Thursday, October 9, 2008

Threats to the Galapagos Island

[Photo credit: Steve Stroud / LA Times]

Yesterday's Los Angeles Times carried a story about the Ecuadorian government's attempts to protect the increasingly fragile environment of the Galapagos Islands by placing new limits on the numbers of its citizens who can live there. You can see this article at,0,363527.story .

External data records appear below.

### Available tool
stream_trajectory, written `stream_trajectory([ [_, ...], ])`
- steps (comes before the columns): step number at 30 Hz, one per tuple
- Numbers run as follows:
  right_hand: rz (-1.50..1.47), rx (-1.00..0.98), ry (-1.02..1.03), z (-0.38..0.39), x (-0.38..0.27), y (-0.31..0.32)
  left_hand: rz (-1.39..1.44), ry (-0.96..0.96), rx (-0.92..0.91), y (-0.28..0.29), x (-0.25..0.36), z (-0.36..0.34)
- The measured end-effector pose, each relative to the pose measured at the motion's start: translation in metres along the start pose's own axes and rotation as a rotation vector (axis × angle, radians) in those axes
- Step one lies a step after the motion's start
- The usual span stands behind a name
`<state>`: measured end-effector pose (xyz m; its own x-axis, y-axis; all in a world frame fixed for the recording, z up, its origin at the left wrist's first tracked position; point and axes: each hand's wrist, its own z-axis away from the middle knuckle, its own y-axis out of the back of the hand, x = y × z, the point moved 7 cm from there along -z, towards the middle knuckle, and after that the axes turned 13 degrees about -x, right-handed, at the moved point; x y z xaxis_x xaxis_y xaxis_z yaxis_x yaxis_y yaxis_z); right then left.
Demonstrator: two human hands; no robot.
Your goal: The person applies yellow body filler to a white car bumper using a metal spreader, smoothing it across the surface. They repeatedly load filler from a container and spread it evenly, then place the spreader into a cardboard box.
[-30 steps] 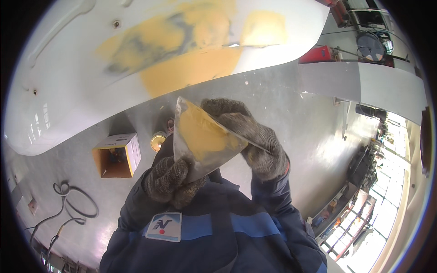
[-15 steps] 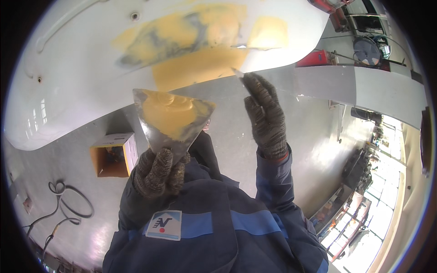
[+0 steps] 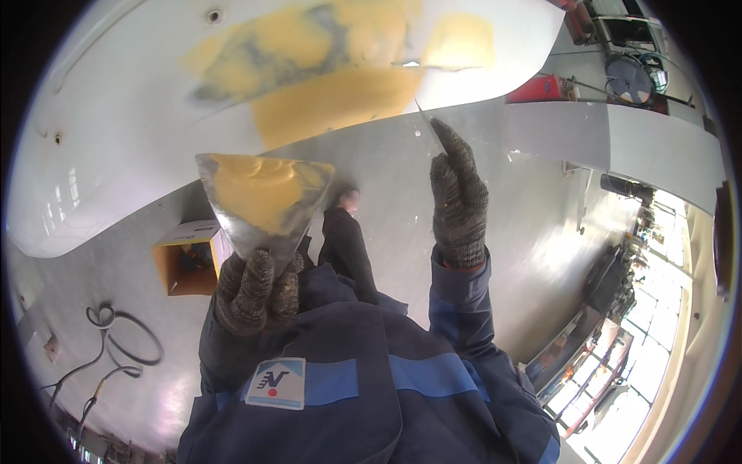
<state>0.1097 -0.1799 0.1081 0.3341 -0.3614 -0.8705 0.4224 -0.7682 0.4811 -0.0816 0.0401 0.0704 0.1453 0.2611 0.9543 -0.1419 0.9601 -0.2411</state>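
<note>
My left hand (image 3: 259, 298), in a dark knit glove, grips the narrow end of a wide triangular putty knife (image 3: 251, 233). Yellow filler (image 3: 259, 189) is heaped on its upturned face. To the right, my raised right hand (image 3: 461, 205), gloved alike, pinches a thin scraper (image 3: 430, 127) seen nearly edge-on. The scraper's tip rises close to the lower edge of a curved white body panel (image 3: 154, 147) in the picture; whether it touches cannot be made out. Across that panel spread yellow filler patches (image 3: 332, 104) with grey sanded areas, and a small slot shows at their right.
An open cardboard box (image 3: 185, 267) stands on the floor at left, with a coiled hose (image 3: 139, 356) nearer to me. A long grey panel (image 3: 657, 143) extends at right. Behind it are a red object (image 3: 533, 89) and a reel (image 3: 627, 80). Dark shoe and trouser leg lie below.
The filler-laden putty knife has shifted left with my left hand. My right hand has moved slightly right, turning the scraper more upright and away from the panel. The view has shifted slightly.
</note>
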Motion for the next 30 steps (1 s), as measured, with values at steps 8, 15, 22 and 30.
stream_trajectory([
  [8,-0.658,-0.039,-0.215,0.035,0.040,-0.026,-0.210,0.397,-0.219,0.008,-0.036,0.013],
  [15,-0.969,-0.321,-0.035,0.064,0.018,-0.072,-0.386,0.374,-0.350,-0.027,-0.043,0.022],
  [22,-0.964,-0.552,-0.193,0.083,-0.004,-0.080,0.849,0.427,-0.426,-0.046,-0.022,0.009],
  [30,-0.217,-0.592,-0.148,0.094,0.009,-0.093,0.658,0.298,-0.315,-0.031,-0.009,0.007],
])
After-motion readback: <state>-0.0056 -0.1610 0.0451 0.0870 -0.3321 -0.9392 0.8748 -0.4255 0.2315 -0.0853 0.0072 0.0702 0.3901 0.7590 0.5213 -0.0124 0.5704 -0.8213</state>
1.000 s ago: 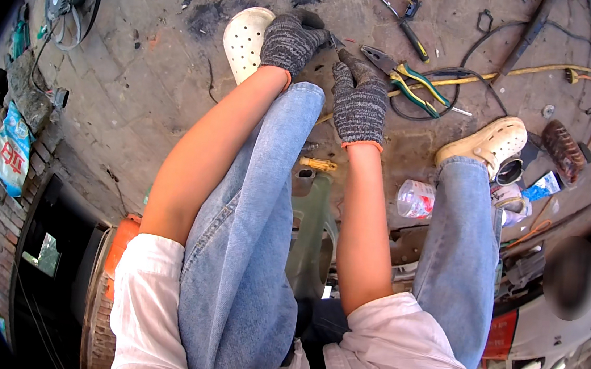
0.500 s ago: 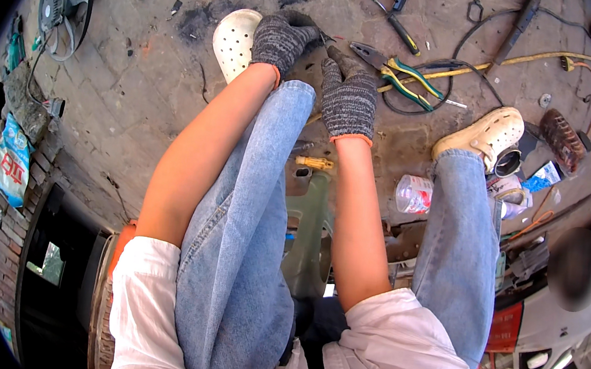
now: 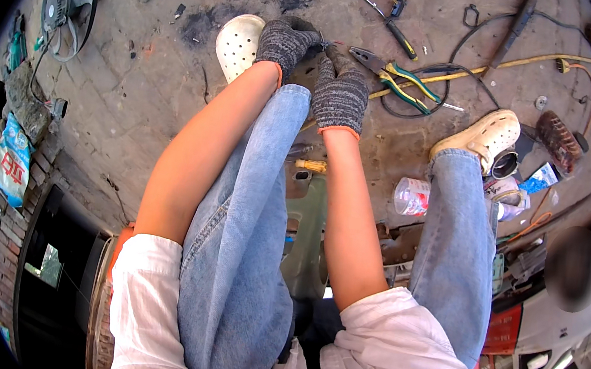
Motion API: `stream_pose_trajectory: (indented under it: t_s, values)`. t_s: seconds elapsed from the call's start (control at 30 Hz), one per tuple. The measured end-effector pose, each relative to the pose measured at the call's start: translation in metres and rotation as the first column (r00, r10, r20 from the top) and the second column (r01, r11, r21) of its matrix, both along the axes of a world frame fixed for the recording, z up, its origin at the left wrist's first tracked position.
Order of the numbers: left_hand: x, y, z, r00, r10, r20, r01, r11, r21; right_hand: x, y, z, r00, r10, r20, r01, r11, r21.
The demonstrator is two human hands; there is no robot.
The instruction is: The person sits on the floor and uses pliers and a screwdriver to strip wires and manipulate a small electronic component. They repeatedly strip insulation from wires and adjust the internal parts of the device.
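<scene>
Both of my hands wear dark grey knitted gloves with orange cuffs. My left hand (image 3: pixel 287 46) is beside the pale clog (image 3: pixel 238 45) on my left foot, its fingers closed in a pinch. Fingertip to fingertip with it is my right hand (image 3: pixel 340 96), its fingers also drawn together. A tiny dark piece (image 3: pixel 325 43) shows between them, too small to name. Just right of my right hand, combination pliers (image 3: pixel 390 71) with green and yellow handles lie on the ground, jaws toward the gloves. Beyond the pliers rests a hook pick (image 3: pixel 399 39) with a black and yellow handle.
A black cable (image 3: pixel 473 31) and a yellow hose (image 3: pixel 521 59) cross the ground at right. Nearby are a brown brush (image 3: pixel 560 138), a clear plastic container (image 3: pixel 411 197) and a yellow-handled tool (image 3: pixel 311 165). A fan (image 3: pixel 60 8) stands far left, above a blue-white bag (image 3: pixel 11 163).
My right hand has shifted slightly left, closer to my left hand. The tiny dark piece shows a little more between the fingertips. The view has moved slightly.
</scene>
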State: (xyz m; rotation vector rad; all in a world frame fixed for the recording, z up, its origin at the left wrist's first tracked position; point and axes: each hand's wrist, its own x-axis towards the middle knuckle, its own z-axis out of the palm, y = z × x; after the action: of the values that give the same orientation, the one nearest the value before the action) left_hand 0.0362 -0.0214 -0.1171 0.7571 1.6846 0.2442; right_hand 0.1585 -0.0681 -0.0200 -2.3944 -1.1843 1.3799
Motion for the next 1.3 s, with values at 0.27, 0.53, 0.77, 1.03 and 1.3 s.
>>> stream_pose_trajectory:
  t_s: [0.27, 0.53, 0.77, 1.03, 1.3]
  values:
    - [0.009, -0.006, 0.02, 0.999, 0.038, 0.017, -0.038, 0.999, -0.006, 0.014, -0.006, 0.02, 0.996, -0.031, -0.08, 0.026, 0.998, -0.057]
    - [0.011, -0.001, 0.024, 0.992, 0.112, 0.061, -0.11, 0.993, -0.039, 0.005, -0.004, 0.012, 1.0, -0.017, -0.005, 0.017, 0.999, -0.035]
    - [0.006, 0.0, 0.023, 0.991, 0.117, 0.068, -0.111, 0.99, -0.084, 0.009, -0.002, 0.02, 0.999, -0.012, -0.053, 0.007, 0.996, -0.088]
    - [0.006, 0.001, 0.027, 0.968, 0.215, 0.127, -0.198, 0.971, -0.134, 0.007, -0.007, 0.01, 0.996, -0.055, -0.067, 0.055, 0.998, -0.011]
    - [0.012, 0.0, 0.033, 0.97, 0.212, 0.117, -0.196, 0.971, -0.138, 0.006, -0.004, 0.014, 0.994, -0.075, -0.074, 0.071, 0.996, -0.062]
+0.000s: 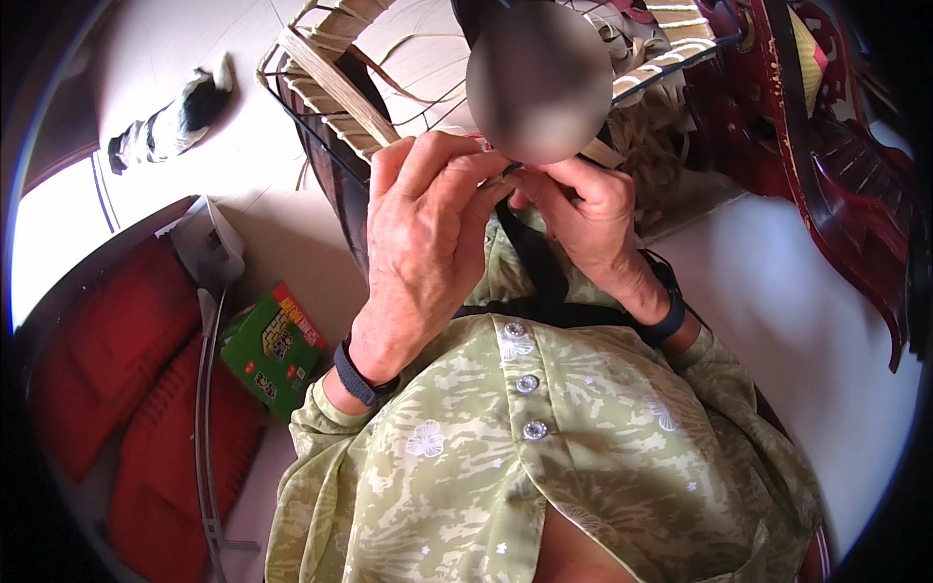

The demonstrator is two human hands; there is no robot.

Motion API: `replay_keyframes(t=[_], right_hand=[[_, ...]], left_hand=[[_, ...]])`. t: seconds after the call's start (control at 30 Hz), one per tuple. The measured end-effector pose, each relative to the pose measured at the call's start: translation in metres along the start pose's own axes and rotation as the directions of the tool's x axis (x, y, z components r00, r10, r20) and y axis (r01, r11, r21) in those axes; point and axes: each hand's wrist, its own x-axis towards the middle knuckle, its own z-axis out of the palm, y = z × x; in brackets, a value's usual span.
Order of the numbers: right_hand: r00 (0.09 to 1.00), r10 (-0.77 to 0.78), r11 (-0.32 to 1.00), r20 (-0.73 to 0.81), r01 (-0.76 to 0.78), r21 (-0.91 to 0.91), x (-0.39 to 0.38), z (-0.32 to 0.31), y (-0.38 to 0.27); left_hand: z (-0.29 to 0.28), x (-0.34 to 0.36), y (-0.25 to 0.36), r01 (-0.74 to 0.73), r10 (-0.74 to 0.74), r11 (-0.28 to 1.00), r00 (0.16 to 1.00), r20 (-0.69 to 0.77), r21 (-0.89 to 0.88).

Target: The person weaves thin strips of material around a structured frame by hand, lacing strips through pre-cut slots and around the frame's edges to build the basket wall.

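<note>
My left hand [420, 228] and my right hand [595, 216] meet in front of my chest, both with fingers closed in a pinch. A small dark piece shows between the fingertips, too little of it to name. Just beyond my hands is a black wire frame [303, 124] wrapped with pale flat strips [321, 73]. More of this wrapped frame shows at the upper right. A round blurred patch hides what lies directly past my fingertips. Below my hands, a black strap [535, 257] hangs over my patterned green clothing.
Loose pale strips [661, 131] lie heaped beyond my right hand. Carved dark red wooden furniture [777, 107] stands at right. To the left are a green box [272, 350], a thin grey metal stand [202, 408] and red cushions [126, 340]. A black-and-white cat [180, 121] lies on the floor.
</note>
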Motion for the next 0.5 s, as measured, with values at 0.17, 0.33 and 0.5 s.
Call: replay_keyframes(t=[0.17, 0.33, 0.5], right_hand=[[0.934, -0.351, 0.893, -0.072, 0.311, -0.326, 0.004, -0.001, -0.007], [0.995, 0.048, 0.998, 0.087, -0.044, -0.051, -0.005, -0.013, -0.031], [0.906, 0.33, 0.916, 0.264, -0.375, 0.142, -0.003, -0.025, -0.05]], left_hand=[[-0.003, -0.002, -0.001, -0.028, 0.028, 0.999, 0.999, 0.035, 0.015], [-0.006, -0.006, -0.006, -0.044, 0.042, 0.998, 0.996, 0.08, 0.035], [-0.009, -0.008, -0.01, -0.071, 0.069, 0.997, 0.994, 0.085, 0.016]])
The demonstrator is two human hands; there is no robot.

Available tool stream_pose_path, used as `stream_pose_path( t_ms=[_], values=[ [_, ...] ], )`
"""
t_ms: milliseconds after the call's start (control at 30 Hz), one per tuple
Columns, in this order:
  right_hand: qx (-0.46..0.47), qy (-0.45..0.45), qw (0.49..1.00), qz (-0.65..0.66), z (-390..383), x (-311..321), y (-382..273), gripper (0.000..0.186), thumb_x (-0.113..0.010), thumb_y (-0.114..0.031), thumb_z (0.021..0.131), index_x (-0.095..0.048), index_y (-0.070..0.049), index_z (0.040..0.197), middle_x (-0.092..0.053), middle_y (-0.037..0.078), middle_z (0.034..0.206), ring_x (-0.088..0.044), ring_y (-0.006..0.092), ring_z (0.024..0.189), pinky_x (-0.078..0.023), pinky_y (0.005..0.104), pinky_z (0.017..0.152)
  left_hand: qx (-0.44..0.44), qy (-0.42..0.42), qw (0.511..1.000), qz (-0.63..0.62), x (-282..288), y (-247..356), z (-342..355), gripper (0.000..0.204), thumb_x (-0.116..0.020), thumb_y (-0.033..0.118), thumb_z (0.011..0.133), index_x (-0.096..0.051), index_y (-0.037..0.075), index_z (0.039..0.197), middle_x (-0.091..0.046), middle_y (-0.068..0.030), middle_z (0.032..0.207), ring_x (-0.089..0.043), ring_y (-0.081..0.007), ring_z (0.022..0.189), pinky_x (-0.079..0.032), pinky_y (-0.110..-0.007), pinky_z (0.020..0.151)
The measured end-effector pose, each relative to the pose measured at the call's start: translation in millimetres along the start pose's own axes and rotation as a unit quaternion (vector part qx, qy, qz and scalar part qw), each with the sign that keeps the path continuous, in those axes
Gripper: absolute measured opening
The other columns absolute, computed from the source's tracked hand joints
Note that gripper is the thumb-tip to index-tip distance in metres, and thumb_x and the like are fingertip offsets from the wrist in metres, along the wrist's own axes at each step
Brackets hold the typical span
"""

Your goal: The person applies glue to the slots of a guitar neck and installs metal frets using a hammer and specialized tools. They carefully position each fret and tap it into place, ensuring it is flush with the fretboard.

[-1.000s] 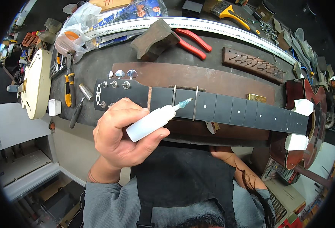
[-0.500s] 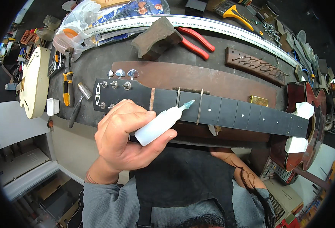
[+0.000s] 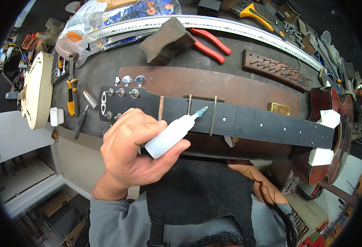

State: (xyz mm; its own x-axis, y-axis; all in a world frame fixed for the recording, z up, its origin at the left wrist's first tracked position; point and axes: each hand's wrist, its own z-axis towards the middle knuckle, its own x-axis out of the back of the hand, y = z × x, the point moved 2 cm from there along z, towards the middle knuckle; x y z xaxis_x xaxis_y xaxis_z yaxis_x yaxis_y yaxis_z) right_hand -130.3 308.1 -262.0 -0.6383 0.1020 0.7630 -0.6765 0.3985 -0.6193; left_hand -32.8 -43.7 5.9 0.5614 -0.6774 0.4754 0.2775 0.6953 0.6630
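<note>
My left hand (image 3: 131,148) is closed around a small white squeeze bottle (image 3: 168,138), which is tilted up and to the right. Its pale blue-green nozzle (image 3: 200,112) points at the dark fretboard (image 3: 240,121) of a guitar neck, between two upright fret wires. The nozzle tip is at or just over the board; I cannot tell if it touches. One fret wire (image 3: 213,116) stands right of the tip, another (image 3: 190,105) left of it. At the left end is the black headstock (image 3: 123,100) with metal tuners. My right forearm (image 3: 255,179) reaches under the neck, where the hand is hidden.
The dark red guitar body (image 3: 341,131) lies right, with white paper pads (image 3: 329,118) by the neck. Behind are a wooden block (image 3: 166,43), red-handled pliers (image 3: 209,45), a long ruler (image 3: 230,26) and a brown rack of thin wires (image 3: 275,71). A hammer (image 3: 72,92) lies left.
The bench scene and my left hand have shifted slightly left in the picture. The bottle stays in my grip, its nozzle still between the same two fret wires.
</note>
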Motion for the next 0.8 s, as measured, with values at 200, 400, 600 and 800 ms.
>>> stream_pose_path(
  t_ms=[200, 400, 600, 800],
  values=[
    [0.013, 0.001, 1.000, -0.006, -8, -19, 16, 0.029, -0.065, -0.019, 0.096, -0.071, -0.002, 0.119, -0.072, 0.020, 0.114, -0.068, 0.0387, 0.110, -0.054, 0.0488, 0.097, 0.002, -0.006, 1.000, 0.010, -2, 4, 2, 0.043, -0.093, 0.003, 0.081, -0.064, -0.003, 0.112, -0.069, -0.0106, 0.093, -0.060, -0.0165, 0.073, -0.043, -0.031, 0.063],
    [0.019, 0.008, 1.000, -0.018, -9, -18, 17, 0.029, -0.065, -0.019, 0.096, -0.071, -0.002, 0.119, -0.072, 0.020, 0.114, -0.068, 0.0389, 0.111, -0.054, 0.0489, 0.097, -0.003, -0.004, 1.000, 0.008, -3, 4, 2, 0.043, -0.094, 0.005, 0.082, -0.064, -0.003, 0.112, -0.069, -0.0103, 0.092, -0.059, -0.0167, 0.072, -0.043, -0.031, 0.063],
    [0.025, 0.048, 0.998, 0.021, -6, -11, 10, 0.030, -0.068, -0.017, 0.094, -0.072, -0.002, 0.120, -0.073, 0.019, 0.117, -0.069, 0.0396, 0.112, -0.055, 0.0490, 0.098, -0.005, -0.003, 1.000, 0.010, -4, 4, 1, 0.042, -0.093, 0.004, 0.082, -0.064, -0.003, 0.111, -0.069, -0.0104, 0.092, -0.058, -0.0168, 0.072, -0.043, -0.032, 0.063],
    [0.030, 0.046, 0.998, 0.008, -68, -36, 7, 0.031, -0.069, -0.016, 0.093, -0.072, -0.003, 0.121, -0.073, 0.020, 0.118, -0.069, 0.0380, 0.112, -0.055, 0.0488, 0.098, -0.003, -0.003, 1.000, 0.009, -3, 5, 1, 0.042, -0.093, 0.004, 0.082, -0.064, -0.003, 0.111, -0.068, -0.0109, 0.093, -0.058, -0.0172, 0.072, -0.043, -0.032, 0.063]
  ],
)
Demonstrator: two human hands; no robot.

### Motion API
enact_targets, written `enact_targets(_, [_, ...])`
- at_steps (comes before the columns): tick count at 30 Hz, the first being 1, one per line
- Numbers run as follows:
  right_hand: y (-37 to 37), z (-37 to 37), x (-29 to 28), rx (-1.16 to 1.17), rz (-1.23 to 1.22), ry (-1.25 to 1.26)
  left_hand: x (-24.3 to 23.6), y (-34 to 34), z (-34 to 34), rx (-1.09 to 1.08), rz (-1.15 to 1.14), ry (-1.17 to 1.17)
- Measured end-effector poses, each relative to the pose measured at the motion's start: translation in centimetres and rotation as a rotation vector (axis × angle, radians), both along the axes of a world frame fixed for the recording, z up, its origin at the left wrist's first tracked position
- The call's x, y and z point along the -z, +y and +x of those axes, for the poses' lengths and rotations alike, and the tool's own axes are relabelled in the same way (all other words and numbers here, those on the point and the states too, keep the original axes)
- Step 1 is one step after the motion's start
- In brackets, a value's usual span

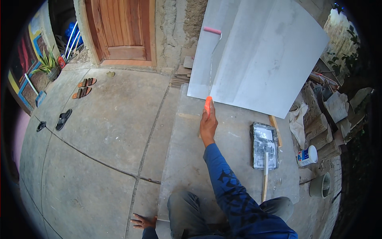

This move was apparently prompted by UNESCO's designation of the islands in 2007 as being "in danger," a status that was upheld this year as well. The problem is not only the increase in the human population, which has doubled in the past ten years, or the rapid increase in the number of tourists who visit the islands, which has trebled in roughly the same period of time. Rather, with increased human traffic comes stowaways as well: non-native species of animals such as goats, rats, cats, mosquitoes and fire ants, all of whom hitch rides on the boats and planes that bring new residents and tourists, and many of whom prey on local species and threaten to alter the unique ecological balance of these islands.

The Ecuadorian government feels that UNESCO's designation is unnecessarily alarmist, and claims that they had already taken action prior to restrict human migration to the islands prior to UNESCO's report. In regard to tourism, however, one could argue that the prohibitively expensive costs of travelling to the Galapagos promotes a different type of "survival of the fittest," or at least that of the most financially fit. This article points out that it costs in the neighborhood of $2,000-$3,000 for a typical four-to-seven day boat tour of the islands, excluding airfare to the islands.